Male ages 51 to 70, per day

Vitamin A, 900 micrograms

Vitamin C, 90 milligrams (mg)

Vitamin D, 15 micrograms

Vitamin E, 15 mg

Vitamin B6, 1.5 mg

Vitamin B12, 2.4 micrograms

Folate, 400 micrograms

Iron, 8 mg

Calcium, 1,000 mg

Niacin, 14 mg

Female ages 51 to 70, per day

Vitamin A, 700 micrograms

Vitamin C, 75 mg

Vitamin D, 15 micrograms

Vitamin E, 15 mg

Vitamin B6, 1.5 mg

Vitamin B12, 2.4 micrograms

Folate, 400 micrograms

Iron, 8 mg

Calcium, 1,200 mg

Niacin, 14 mg

Male age 71 or older, per day

Vitamin A, 900 micrograms

Vitamin C, 90 mg

Vitamin D, 20 micrograms

Vitamin E, 15 mg

Vitamin B6, 1.7 mg

Vitamin B12, 2.4 micrograms

Folate, 400 micrograms

Iron, 8 mg

Calcium, 1,200 mg

Niacin, 16 mg

Female age 71 or older, per day

Vitamin A, 700 micrograms

Vitamin C, 75 mg

Vitamin D, 20 micrograms

Vitamin E, 15 mg

Vitamin B6, 1.5 mg

Vitamin B12, 2.4 micrograms

Folate, 400 micrograms

Iron, 8 mg

Calcium, 1,200 mg

Niacin, 14 mg

The best choice

It's important to note that some vitamins and minerals, such as vitamins A, D, E, and B6, and iron, can be harmful in excess or for people with particular diseases or conditions.
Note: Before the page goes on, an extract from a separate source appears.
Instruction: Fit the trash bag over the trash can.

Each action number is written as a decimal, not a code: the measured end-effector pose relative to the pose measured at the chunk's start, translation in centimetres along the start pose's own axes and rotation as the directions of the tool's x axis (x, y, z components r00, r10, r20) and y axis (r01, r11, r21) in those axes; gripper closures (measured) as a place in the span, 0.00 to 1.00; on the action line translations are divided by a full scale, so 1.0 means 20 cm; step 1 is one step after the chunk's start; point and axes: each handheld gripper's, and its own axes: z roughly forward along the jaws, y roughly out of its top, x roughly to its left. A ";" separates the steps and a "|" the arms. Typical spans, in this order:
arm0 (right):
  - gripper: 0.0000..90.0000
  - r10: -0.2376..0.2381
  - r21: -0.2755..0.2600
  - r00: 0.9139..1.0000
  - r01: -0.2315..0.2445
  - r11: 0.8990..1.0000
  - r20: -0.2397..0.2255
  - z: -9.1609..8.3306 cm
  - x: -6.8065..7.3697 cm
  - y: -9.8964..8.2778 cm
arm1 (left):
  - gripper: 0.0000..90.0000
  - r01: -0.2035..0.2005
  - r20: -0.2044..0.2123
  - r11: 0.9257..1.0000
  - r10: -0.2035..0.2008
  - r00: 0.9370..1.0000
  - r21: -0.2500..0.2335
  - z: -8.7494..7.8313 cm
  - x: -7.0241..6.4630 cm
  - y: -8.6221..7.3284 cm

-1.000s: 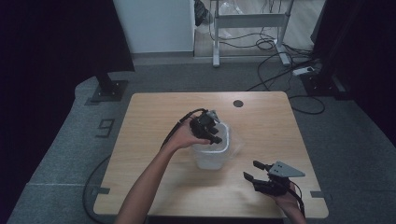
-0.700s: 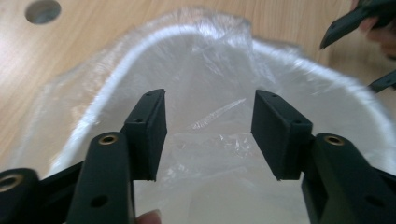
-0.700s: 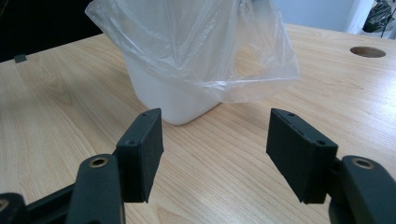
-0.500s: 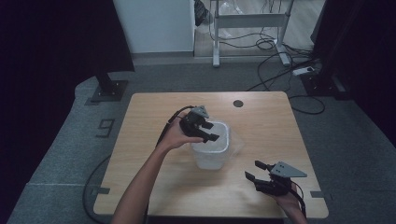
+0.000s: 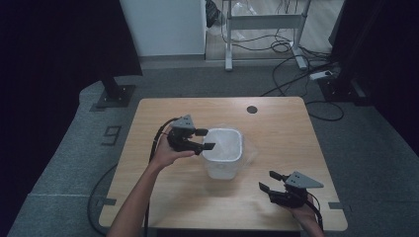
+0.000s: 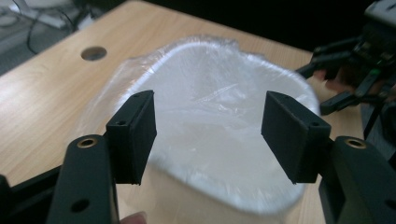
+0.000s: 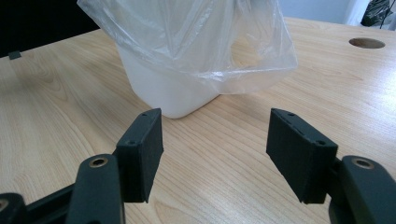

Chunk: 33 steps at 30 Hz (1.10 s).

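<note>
A white bin point(image 5: 223, 154) lined with a clear plastic bag point(image 5: 249, 148) stands upright near the middle of the wooden worktop point(image 5: 158, 197), its open mouth facing up. The left gripper point(image 5: 204, 139) hovers at the bin's left rim, fingers point(image 6: 135, 133) released and spread apart, gripping nothing; in the left gripper view the bin's mouth lies straight ahead and just below them, the bag's film stretched over the rim. The right gripper point(image 5: 267, 181) sits low by the near right corner of the worktop, apart from the bin, its fingers point(image 7: 142, 151) likewise released and empty. The left hand is clearly the nearer, and the bin lies to the right of its fingers, so any move on the liner or rim would probably fall to that hand. The high view gives the overall layout: bin central, a round cable hole point(image 5: 252, 109) toward the far edge, one gripper on each side. The right gripper view adds what the others lack: the bag's loose skirt hanging down the outside of the bin and ballooning off one side, with the bin's base bare on the wood. The left gripper view alone looks into the lined interior, which seems empty, though blur makes that uncertain.
</note>
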 end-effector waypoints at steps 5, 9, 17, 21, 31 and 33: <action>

Research has found that up to 10 percent of older adults unnecessarily get 10 times the RDA (recommended daily amount) of certain vitamins. Talk with your health care provider to help assess how dietary and exercise habits have affected your overall nutritional needs as you get older. Together, you can determine whether taking multivitamin and mineral supplements is warranted.